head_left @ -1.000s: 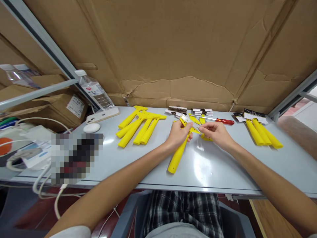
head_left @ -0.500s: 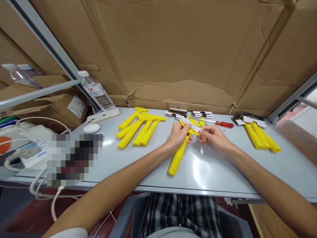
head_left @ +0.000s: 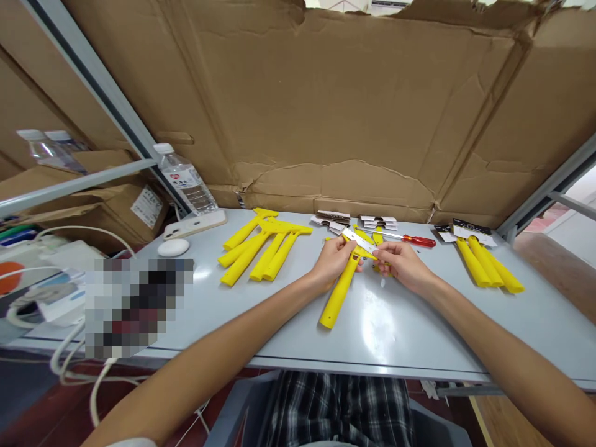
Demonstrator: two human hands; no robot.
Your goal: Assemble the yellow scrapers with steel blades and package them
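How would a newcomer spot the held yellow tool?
Find the grey table before the cardboard wall. Over the table's middle, the left hand grasps the yellow tool, shaft slanting toward the near edge. Unlike its yellow neighbours, it has a pale strip across its top.

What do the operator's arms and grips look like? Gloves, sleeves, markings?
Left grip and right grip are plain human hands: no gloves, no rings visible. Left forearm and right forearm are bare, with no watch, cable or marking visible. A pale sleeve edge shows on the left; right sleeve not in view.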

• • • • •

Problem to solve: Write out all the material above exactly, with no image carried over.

Completed exercise:
head_left @ -1.000s: 
head_left @ -0.500s: 
head_left @ +0.000s: 
Demonstrator: two human hands; no robot.
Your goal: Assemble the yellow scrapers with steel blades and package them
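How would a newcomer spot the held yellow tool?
Find the grey table before the cardboard wall. Over the table's middle, the left hand grasps the yellow tool, shaft slanting toward the near edge. Unlike its yellow neighbours, it has a pale strip across its top.

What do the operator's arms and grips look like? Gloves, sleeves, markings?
Left grip and right grip are plain human hands: no gloves, no rings visible. Left forearm and right forearm are bare, with no watch, cable or marking visible. A pale sleeve edge shows on the left; right sleeve not in view.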

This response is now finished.